За неимением департаментской гвардии они пробовали, но тщетно, отнять у коммуны право распоряжаться вооруженными силами и передать его министерству внутренних дел. Взбешенная Гора запугала большинство и не дала ему утвердить этой меры. Насчитывалось уже только восемьдесят депутатов, недоступных страху и твердых в прениях. В этом положении жирондистам оставалось одно только средство, столь же неудобоисполнимое, как и все прочие: распустить Конвент. И тут опять неистовство Горы помешало им овладеть большинством.
В этом состоянии недоумения, проистекавшем не из слабохарактерности, а из бессилия, они полагались на конституцию. Из потребности на что-нибудь надеяться они тешили себя мыслью, что сила закона должна обуздать все страсти и положить конец всем бурям. Теоретические умы особенно охотно отдыхали на этой мысли. Кондорсе прочел доклад от имени конституционного комитета и произвел общее смятение. Якобинцы в своем клубе осыпали проклятиями его, Петиона и Сийеса, называя их республику аристократической, нарочно сочиненной для нескольких гордых и деспотических талантов. Представители Горы не хотели, чтобы этим предметом занимались дальше, и многие члены Конвента, уже предчувствуя, что задачей их будет не приводить в порядок, а защищать Революцию, смело говорили, что составление конституции нужно отложить до будущего года, а теперь думать только о том, как управлять и сражаться. Итак, долгое царствование этого бурного собрания начинало обрисовываться; депутаты уже переставали верить в краткость своей законодательной миссии, и у жирондистов отнималась последняя надежда сковать партии законами в скором времени.

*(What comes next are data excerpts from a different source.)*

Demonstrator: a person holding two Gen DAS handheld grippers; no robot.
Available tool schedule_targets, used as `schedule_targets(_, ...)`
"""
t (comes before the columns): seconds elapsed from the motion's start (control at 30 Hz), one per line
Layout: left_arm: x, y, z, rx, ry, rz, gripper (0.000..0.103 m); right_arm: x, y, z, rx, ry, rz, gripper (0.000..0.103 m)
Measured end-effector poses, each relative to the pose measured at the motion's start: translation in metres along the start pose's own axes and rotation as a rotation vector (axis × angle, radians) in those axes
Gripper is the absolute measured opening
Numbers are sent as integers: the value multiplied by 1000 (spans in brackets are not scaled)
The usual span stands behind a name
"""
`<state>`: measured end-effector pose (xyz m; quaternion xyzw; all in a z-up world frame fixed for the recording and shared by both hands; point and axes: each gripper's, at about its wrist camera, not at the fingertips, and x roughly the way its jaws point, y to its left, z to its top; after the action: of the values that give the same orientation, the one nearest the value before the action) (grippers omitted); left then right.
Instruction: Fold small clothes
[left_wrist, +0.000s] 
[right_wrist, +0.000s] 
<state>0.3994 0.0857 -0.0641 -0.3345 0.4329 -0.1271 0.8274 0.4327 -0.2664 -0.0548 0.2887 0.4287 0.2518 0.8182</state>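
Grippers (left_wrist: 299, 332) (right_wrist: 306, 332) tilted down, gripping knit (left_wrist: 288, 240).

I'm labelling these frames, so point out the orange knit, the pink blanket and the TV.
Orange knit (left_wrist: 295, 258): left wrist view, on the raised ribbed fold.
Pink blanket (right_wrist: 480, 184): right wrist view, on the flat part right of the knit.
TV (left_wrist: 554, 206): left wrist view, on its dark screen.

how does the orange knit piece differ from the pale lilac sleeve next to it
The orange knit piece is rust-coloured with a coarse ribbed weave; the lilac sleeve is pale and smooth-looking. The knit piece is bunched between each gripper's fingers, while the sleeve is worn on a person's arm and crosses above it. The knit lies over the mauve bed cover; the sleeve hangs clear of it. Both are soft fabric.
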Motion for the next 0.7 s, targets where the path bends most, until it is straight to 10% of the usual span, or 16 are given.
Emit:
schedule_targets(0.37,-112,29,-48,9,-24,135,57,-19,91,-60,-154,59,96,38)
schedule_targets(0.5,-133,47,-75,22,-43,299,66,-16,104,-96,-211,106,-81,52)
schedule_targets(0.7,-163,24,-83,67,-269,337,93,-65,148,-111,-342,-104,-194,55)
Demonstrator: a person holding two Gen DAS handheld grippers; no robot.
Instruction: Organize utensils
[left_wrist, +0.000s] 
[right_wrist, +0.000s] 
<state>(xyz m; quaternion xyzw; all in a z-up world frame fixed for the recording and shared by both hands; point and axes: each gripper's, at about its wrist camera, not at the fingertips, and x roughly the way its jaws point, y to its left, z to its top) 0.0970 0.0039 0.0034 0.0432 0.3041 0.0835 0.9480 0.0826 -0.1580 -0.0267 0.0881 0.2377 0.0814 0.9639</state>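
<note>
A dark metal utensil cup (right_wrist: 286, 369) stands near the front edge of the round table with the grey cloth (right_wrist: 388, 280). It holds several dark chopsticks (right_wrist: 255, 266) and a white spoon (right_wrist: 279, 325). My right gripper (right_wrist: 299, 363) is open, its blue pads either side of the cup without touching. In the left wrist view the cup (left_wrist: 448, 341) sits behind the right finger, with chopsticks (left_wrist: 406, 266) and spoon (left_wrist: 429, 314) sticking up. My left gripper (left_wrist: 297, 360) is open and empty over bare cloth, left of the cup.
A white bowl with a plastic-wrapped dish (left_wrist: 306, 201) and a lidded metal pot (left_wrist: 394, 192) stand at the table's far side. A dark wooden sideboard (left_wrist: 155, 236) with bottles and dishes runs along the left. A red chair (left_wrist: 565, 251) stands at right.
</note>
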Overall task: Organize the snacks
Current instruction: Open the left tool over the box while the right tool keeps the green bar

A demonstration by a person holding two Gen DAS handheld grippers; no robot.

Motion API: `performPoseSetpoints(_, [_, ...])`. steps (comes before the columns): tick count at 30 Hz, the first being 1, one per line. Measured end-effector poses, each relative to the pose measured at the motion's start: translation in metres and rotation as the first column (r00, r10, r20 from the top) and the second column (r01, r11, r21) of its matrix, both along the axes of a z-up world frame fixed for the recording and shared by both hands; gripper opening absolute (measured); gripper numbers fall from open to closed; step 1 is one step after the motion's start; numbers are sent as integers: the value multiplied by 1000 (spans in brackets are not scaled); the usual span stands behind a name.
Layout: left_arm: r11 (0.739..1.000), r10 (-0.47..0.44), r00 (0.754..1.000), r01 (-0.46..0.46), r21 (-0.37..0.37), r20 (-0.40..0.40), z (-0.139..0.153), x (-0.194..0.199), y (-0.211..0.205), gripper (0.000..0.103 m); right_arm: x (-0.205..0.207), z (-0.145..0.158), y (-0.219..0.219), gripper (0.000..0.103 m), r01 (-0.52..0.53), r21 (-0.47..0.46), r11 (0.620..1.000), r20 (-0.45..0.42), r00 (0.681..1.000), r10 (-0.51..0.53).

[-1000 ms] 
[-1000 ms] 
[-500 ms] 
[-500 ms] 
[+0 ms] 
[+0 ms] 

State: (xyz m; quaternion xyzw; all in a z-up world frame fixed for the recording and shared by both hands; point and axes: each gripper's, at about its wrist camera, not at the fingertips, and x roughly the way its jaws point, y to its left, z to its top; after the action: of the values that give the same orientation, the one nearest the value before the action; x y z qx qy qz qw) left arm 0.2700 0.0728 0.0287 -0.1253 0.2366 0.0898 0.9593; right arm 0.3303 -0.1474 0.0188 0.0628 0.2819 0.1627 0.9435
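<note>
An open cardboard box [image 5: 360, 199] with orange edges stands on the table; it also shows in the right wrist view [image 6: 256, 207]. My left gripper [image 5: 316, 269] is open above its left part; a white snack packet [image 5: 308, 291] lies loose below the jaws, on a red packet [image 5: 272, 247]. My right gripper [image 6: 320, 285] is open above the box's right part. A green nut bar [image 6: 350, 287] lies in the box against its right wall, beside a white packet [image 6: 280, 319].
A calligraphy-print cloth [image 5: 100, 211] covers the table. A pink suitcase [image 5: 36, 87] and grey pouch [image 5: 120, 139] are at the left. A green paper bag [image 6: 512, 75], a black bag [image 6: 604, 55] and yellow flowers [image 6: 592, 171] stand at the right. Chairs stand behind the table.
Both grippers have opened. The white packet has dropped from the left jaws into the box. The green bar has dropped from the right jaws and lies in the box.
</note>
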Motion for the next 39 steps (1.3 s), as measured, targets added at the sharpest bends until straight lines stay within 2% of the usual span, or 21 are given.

Противники их, впрочем, находились в неменьшем затруднении. На их стороне, конечно, были разнузданные страсти, якобинцы, большинство секций, коммуна, но не было министерств и департаментов, где обе партии боролись с необыкновенным ожесточением и их сторона явно оставалась в накладе. Наконец, они боялись иностранцев, и хотя по непреложному закону всех революций победа должна была остаться на стороне сильных страстей, но эти законы не были им известны, следовательно, не могли их успокоить. Планы их были так же неопределенны, как планы жирондистов. Прямо напасть на национальное представительство было бы актом чрезмерно смелым, и якобинцы еще не свыклись с этой мыслью. Имелось, правда, человек тридцать агитаторов, которые были готовы на всё и предлагали в секциях самые отчаянные вещи, но якобинцы, коммуна, Гора не одобряли их, потому что, ежедневно обвиняемые в заговорах и ежедневно оправдываясь от этих обвинений, они чувствовали, что подобные предложения слишком компрометировали их в глазах противников и департаментов.